Man’s tragic apostasy from God is not something which happened once for all, a long time ago. It is true in every moment of existence. . . . It involves no scientific description of absolute beginnings. Eden is on no map, and Adam’s fall fits no historical calendar. Moses is not nearer to the Fall than we are, because he lived three thousand years before our time. The Fall refers not to some datable, aboriginal calamity in the historical past of humanity, but to a dimension of human experience which is always present—namely, that we who have been created for fellowship with God repudiate it continually; and that the whole of mankind does this along with us. Every man is his own ‘Adam,’ and all men are solidarily ‘Adam.’ Thus, Paradise before the Fall, the status perfectionis, is not a period of history, but our ‘memory’ of a divinely intended quality of life, given to us along with our consciousness of guilt.

. . . I have excluded the idea of the Fall of Man. . . man has made a long climb from the status of the animal until the time when he could recognize right from wrong.

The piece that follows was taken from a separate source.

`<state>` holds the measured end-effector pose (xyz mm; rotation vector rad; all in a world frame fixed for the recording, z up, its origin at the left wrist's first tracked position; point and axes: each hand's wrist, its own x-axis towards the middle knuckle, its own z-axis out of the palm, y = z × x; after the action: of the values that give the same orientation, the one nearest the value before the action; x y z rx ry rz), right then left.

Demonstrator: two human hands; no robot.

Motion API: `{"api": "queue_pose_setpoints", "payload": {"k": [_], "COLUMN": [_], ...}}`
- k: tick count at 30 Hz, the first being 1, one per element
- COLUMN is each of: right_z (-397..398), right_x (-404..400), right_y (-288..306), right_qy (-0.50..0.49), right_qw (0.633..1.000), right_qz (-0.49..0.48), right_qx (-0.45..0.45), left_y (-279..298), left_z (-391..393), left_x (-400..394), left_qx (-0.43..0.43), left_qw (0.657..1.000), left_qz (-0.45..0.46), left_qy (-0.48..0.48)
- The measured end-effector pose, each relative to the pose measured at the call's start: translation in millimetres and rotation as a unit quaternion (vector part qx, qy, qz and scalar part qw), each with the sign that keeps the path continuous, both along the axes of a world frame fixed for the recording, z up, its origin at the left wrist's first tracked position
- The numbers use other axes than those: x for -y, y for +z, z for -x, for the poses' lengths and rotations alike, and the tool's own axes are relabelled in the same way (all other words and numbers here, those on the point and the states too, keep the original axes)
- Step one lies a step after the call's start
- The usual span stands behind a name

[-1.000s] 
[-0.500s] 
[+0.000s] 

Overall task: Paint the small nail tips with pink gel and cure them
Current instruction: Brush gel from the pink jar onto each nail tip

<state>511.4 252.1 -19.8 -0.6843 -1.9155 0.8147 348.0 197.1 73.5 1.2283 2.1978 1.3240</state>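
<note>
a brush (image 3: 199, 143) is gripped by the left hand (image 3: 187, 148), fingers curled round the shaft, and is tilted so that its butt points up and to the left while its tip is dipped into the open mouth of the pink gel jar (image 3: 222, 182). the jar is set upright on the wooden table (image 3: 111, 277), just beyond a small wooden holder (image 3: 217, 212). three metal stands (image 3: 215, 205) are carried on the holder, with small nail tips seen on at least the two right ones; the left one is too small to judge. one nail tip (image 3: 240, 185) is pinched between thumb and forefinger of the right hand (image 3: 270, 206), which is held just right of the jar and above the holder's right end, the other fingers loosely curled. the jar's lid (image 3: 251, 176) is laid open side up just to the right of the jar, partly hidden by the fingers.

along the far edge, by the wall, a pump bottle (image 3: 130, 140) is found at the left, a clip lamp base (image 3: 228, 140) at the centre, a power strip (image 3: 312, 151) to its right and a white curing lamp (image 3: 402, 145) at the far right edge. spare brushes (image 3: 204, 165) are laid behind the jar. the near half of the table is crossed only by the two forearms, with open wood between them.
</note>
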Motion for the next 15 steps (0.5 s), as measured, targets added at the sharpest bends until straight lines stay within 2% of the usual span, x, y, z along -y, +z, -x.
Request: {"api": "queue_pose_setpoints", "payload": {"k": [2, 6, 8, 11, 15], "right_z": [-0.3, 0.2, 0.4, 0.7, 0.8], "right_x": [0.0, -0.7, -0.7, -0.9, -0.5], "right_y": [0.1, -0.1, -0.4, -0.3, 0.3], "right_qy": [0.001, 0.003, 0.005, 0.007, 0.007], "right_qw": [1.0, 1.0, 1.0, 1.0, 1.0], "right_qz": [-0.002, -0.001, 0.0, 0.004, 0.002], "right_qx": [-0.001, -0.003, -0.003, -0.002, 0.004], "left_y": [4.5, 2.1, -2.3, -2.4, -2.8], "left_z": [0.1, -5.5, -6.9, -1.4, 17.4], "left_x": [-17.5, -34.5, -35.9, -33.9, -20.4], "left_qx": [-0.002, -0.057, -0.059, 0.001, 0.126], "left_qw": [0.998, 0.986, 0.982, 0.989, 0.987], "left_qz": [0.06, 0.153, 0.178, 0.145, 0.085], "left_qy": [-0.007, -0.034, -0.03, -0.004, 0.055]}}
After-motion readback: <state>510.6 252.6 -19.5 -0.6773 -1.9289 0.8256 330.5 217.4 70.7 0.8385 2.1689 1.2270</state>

That recognition, at first, was based on behavior that paid, that avoided the retribution of the tribe and the gods, and that enabled the primitive society to function. Yet, however lowly in origin—and I am referring to a period centuries before right seemed to be worth following simply because it was right, or because man’s dignity and status were sustained by doing right; centuries before right was conceived as pleasing to God because he was holy and righteous—that earliest recognition of a difference between right and wrong was an immense advance, even though wrong was chosen.

Let us never imagine that faith can ever be furthered by suppressing doubt, let alone by suppressing evidence. All truth is one, and religion must be as eager as science to know the truth as far as man can perceive it. If something we have treasured as truth is really contradicted by unanswerable evidence, then in the name of the God of truth we must part with it however venerable it may be. Let us never suppose that we can take over faith from our parents without examination, or believe anything merely because another says it is true. But let us not be content with a static agnosticism which never rouses itself to make inquiry. Let us examine the evidence and then in complete loyalty to its trend make a leap both of intellect and will, and, committing ourselves, acting as if all were established, try out in life the faith that carries us on wings after the hard road of fact and reason stops.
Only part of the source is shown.